(Records contained in a dataset)
Start of Block

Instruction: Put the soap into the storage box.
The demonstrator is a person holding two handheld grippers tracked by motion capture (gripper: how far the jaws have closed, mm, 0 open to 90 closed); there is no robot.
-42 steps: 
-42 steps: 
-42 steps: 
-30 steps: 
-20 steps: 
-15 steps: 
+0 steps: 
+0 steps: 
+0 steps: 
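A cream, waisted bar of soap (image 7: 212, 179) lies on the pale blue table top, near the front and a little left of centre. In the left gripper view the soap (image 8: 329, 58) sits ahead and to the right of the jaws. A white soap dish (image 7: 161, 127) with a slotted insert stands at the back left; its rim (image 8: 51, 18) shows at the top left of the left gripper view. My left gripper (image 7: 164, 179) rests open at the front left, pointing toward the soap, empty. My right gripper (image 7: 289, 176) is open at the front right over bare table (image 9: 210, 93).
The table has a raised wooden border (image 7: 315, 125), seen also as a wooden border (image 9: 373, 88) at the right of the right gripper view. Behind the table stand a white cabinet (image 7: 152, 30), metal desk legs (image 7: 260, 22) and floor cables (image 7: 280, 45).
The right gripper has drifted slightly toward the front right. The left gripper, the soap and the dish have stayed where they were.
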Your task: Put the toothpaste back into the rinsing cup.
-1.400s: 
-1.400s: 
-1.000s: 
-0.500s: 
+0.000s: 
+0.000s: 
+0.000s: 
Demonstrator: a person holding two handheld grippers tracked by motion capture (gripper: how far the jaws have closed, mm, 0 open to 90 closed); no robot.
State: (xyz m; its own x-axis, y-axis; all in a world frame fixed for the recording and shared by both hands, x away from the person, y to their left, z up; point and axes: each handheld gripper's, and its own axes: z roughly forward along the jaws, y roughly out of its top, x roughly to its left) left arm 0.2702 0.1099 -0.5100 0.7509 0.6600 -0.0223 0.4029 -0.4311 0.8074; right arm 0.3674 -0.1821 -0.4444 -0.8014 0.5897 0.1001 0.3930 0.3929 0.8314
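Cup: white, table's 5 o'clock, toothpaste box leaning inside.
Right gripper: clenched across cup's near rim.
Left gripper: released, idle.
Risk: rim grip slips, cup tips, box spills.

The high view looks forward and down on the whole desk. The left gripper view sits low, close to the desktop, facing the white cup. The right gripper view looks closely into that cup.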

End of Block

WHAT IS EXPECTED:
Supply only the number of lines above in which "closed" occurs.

TASK ANSWER:
2